_Prompt:_
Please write out the line containing "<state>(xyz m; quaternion" and each line after it through the end of the data, exactly, and nothing else.

-----

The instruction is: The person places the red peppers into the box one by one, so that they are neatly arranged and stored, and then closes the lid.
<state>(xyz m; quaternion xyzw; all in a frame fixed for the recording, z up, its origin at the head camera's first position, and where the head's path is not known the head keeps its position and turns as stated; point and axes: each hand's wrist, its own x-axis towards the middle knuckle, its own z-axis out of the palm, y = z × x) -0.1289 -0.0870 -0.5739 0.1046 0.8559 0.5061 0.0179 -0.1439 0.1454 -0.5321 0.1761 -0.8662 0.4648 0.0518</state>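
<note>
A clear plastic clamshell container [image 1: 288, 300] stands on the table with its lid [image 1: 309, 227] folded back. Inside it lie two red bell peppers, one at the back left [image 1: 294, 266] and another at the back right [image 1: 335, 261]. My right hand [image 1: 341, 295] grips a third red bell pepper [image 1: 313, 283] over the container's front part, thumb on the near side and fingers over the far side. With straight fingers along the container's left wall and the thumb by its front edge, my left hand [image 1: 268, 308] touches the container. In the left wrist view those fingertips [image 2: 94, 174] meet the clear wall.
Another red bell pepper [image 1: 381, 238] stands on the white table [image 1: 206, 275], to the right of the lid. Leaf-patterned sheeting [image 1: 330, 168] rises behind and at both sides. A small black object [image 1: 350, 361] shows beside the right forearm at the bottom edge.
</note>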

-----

_Response:_
<state>(xyz m; quaternion xyzw; all in a frame fixed for the recording, z up, its origin at the head camera's first position, and where the head's path is not known the head keeps its position and turns as stated; point and axes: each hand's wrist, its own x-axis towards the middle knuckle, its own z-axis out of the palm, y = z × x) -0.1289 -0.0870 -0.5739 0.1046 0.8559 0.5061 0.0179 -0.1439 0.1454 -0.5321 0.1761 -0.8662 0.4648 0.0518</state>
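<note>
A clear plastic clamshell container [image 1: 288, 300] stands on the table with its lid [image 1: 309, 227] folded back. Inside it lie two red bell peppers, one at the back left [image 1: 294, 266] and another at the back right [image 1: 335, 261]. My right hand [image 1: 341, 295] grips a third red bell pepper [image 1: 313, 283] over the container's front part, thumb on the near side and fingers over the far side. With straight fingers along the container's left wall and the thumb by its front edge, my left hand [image 1: 268, 308] touches the container. In the left wrist view those fingertips [image 2: 94, 174] meet the clear wall.
Another red bell pepper [image 1: 381, 238] stands on the white table [image 1: 206, 275], to the right of the lid. Leaf-patterned sheeting [image 1: 330, 168] rises behind and at both sides. A small black object [image 1: 350, 361] shows beside the right forearm at the bottom edge.
</note>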

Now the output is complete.